Real Estate

Landsec rent payments show little sign of improvement


Land Securities, one of the UK’s largest commercial landlords, collected two-thirds of the rent owed by tenants in March, with income showing little sign of improving more than a year into the pandemic.

Retailers and hospitality businesses in Landsec’s £11.8bn portfolio have been hit hard by repeated closures due to coronavirus. In London, those businesses paid just £2m of the £7m they owed for the most recent quarter. Regional retailers fared marginally better, paying £5m of the £13m owed.

Commercial tenants typically pay rent in advance for a three-month period and the most recent payment date was March 25. Landsec’s collection figures are accurate from March 30, five days after payment was due. 

Landsec’s rent collection has barely improved during the pandemic. The company, which has a portfolio spanning large offices in London’s Victoria and the City and shopping centres including One New Change near St Paul’s Cathedral and Westgate Oxford, collected an almost identical proportion of rent for the three months from March 2020, the first period affected by Covid-19, as it did for the latest quarter. 

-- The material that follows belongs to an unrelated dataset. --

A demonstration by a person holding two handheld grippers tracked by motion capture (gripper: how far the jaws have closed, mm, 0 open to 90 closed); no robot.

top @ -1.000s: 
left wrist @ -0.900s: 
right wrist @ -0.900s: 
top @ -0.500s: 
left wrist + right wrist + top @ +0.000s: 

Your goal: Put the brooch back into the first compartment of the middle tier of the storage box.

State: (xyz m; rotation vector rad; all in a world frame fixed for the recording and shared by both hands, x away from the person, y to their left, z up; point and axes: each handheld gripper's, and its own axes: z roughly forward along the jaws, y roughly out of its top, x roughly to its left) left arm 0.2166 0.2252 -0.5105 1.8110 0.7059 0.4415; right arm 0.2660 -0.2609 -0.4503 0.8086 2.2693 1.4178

Landsec established an £80m fund for struggling tenants a year ago, half of which has been paid out. The landlord is anticipating handing out more funds as businesses that have been closed for much of the past 12 months attempt to reopen.

From April 12, an easing of restrictions meant that outdoor pubs, non-essential retailers and hairdressers were allowed to reopen in England. But many of those businesses have built up rent arrears over a full year and the concern for tenants and landlords is what happens to that debt as the economy tentatively restarts.

According to Remit Consulting, which monitors UK-wide rent collection, more than £5bn of unpaid rent has built up over the pandemic. The low rent take from UK businesses in March represented “the poorest start to a financial quarter since June last year”, said Laura Andrews, assistant consultant at Remit.

A government ban on evicting commercial tenants, in place throughout the pandemic, is due to end on June 30, at which point landlords will be able to pressure tenants to pay arrears.

“The focus now will be on the extent to which tenants, especially retail, do not reopen when the moratorium on evictions ends . . . and the various government life-support measures for closed businesses and furloughed employees end,” said John Cahill, an analyst at Stifel, in a note to clients. 

Retail rents were likely to fall after the pandemic as landlords such as Landsec fought to keep premises occupied, he added.

Office tenants, which make up more than half of Landsec’s rent roll, have performed better through the pandemic, with the landlord receiving 87 per cent of the £61m it was due from them.

Derwent London, another major landlord with a portfolio overwhelmingly focused on offices, received 87 per cent of the £42m it was due for the quarter.